BERITA TERKINI
DJKI Tegaskan Penguatan Sistem Royalti Musik, LMK yang Melanggar Terancam Dicabut Izinnya

DJKI Tegaskan Penguatan Sistem Royalti Musik, LMK yang Melanggar Terancam Dicabut Izinnya

Direktorat Jenderal Kekayaan Intelektual (DJKI) Kementerian Hukum menegaskan komitmen pemerintah untuk memperkuat aturan sistem royalti musik agar lebih efektif dan akuntabel. Penguatan tersebut diarahkan untuk menciptakan ekosistem musik yang lebih tertib, transparan, serta memberikan kepastian hukum bagi semua pihak, sebagaimana diatur dalam Permenkum No. 27 Tahun 2025.

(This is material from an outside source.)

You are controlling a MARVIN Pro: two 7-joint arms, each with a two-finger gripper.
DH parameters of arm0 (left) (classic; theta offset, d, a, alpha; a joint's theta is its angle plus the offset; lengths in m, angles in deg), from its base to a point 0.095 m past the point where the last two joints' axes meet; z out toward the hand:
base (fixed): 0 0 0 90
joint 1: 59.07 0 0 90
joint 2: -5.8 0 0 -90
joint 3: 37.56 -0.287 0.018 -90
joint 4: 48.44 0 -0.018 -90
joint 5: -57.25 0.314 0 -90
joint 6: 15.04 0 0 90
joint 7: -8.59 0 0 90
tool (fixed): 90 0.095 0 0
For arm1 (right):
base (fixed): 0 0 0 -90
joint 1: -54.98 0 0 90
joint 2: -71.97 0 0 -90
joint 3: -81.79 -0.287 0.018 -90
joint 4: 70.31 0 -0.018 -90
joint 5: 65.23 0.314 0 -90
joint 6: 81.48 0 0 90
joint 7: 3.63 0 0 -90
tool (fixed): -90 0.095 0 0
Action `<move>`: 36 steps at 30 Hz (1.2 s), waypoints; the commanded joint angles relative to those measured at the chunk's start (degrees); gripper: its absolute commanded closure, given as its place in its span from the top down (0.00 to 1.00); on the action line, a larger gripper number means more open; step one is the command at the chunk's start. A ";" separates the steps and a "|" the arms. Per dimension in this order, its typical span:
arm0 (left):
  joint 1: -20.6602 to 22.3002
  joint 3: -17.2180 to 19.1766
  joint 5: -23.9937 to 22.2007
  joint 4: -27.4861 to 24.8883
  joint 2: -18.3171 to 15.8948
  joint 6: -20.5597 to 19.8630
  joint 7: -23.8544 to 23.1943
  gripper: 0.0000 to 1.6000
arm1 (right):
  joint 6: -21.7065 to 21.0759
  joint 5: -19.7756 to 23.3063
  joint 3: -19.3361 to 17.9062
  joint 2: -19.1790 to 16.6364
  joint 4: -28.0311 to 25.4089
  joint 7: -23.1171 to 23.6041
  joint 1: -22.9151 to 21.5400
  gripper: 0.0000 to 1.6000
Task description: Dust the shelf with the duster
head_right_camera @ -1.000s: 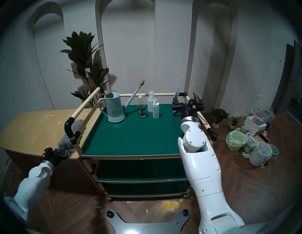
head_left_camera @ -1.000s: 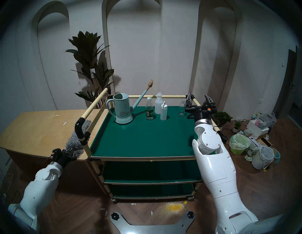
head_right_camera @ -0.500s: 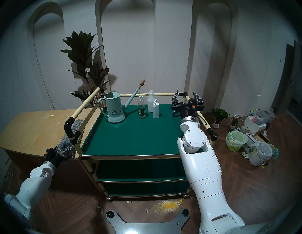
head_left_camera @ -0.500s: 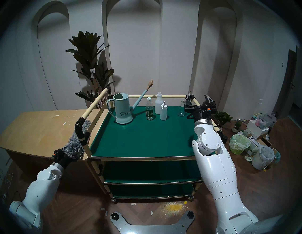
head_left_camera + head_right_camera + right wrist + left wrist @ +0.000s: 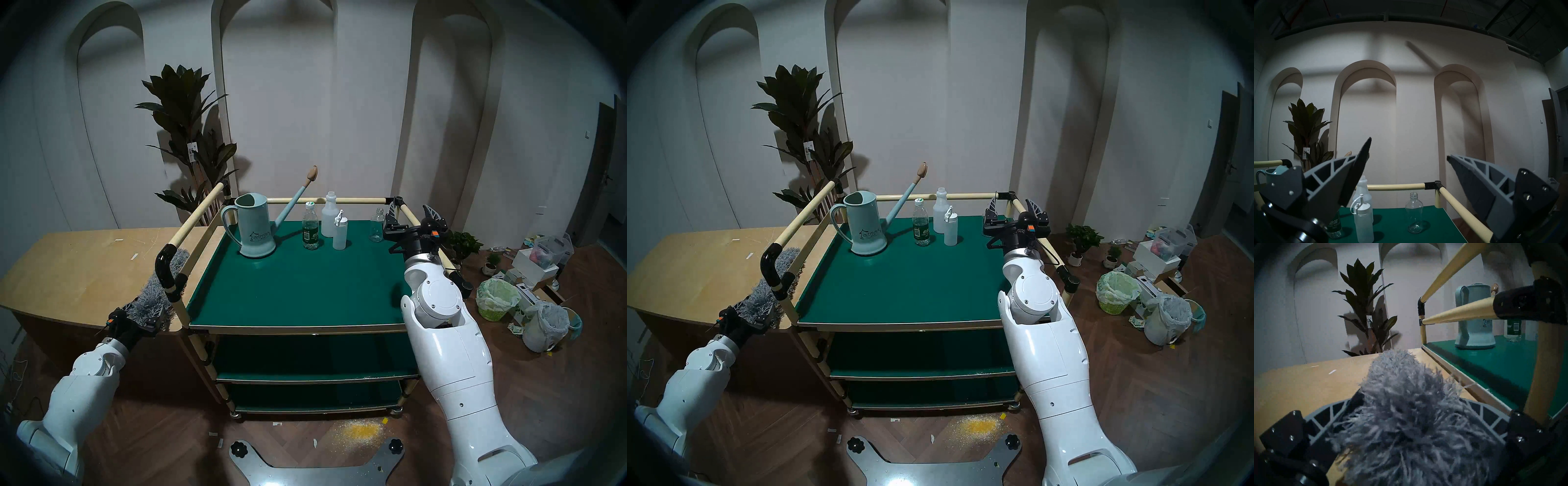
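The dark green shelf (image 5: pixel 288 288) is the top board of a railed cart; it also shows in the head right view (image 5: pixel 898 281) and both wrist views (image 5: pixel 1500 361) (image 5: pixel 1393 220). The grey fluffy duster (image 5: pixel 159 292) (image 5: pixel 762 295) lies on the tan counter (image 5: pixel 84 271) along the cart's left side, partly behind a black rail joint (image 5: pixel 166 271). My left gripper (image 5: pixel 146 314) (image 5: pixel 753 310) (image 5: pixel 1411 399) is open, its fingers on either side of the duster's (image 5: pixel 1407 404) near end; the handle is hidden. My right gripper (image 5: pixel 411 212) (image 5: pixel 1012 207) (image 5: pixel 1408 149) is open and empty over the right rail.
At the shelf's back stand a pale blue watering can (image 5: pixel 254 230), a green-labelled water bottle (image 5: pixel 310 230), two white bottles (image 5: pixel 329 220) and a clear glass bottle (image 5: pixel 376 227). A tall plant (image 5: pixel 190 135) stands behind the counter. Bins and boxes (image 5: pixel 495 298) crowd the floor on the right.
My left gripper has moved forward so its fingers now stand around the duster's near end. My right gripper has dropped a little and drawn slightly back.
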 commanded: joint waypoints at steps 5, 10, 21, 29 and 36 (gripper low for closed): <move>-3.63 2.00 2.24 -7.36 -2.25 -2.14 8.22 1.00 | 0.75 0.93 -0.48 -0.56 -0.80 1.11 -0.61 1.00; -4.84 2.21 3.62 -9.72 -2.43 -3.30 11.35 1.00 | 0.87 1.38 -0.81 -0.77 -0.51 1.49 -0.80 1.00; -8.01 2.66 7.87 -15.76 -3.72 -5.70 18.75 1.00 | 1.08 2.40 -1.60 -1.09 0.40 2.23 -1.29 1.00; -11.66 5.26 8.54 -21.90 -5.32 -6.41 22.26 1.00 | 1.02 3.09 -1.75 -1.24 1.01 2.91 -1.55 1.00; -14.74 8.72 9.44 -25.71 -6.93 -6.90 26.30 1.00 | 0.90 4.00 -1.40 -1.00 1.82 3.80 -2.04 1.00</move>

Direktur Jenderal Kekayaan Intelektual Kementerian Hukum, Hermansyah Siregar, menyampaikan bahwa kebijakan terkait royalti berkaitan erat dengan proses transaksi data, mulai dari pengguna hingga Lembaga Manajemen Kolektif Nasional (LMKN). Dalam skema ini, LMKN disebut menjadi instrumen utama dalam menghitung besaran royalti.

DJKI juga mendorong pelaku usaha dan penyelenggara acara agar tertib melakukan pendataan dan menyampaikannya kepada Lembaga Manajemen Kolektif (LMK). Ke depan, pengelolaan royalti didorong dilakukan secara digital melalui log sheet elektronik guna meningkatkan akuntabilitas.

Selain itu, DJKI bersama LMKN disebut terus memperkuat sistem penggunaan data dan audit data pencipta lagu, termasuk mekanisme distribusi royalti. DJKI menyatakan bahwa apabila terdapat LMK yang tidak tertib dan melanggar aturan, izin operasionalnya dapat dicabut.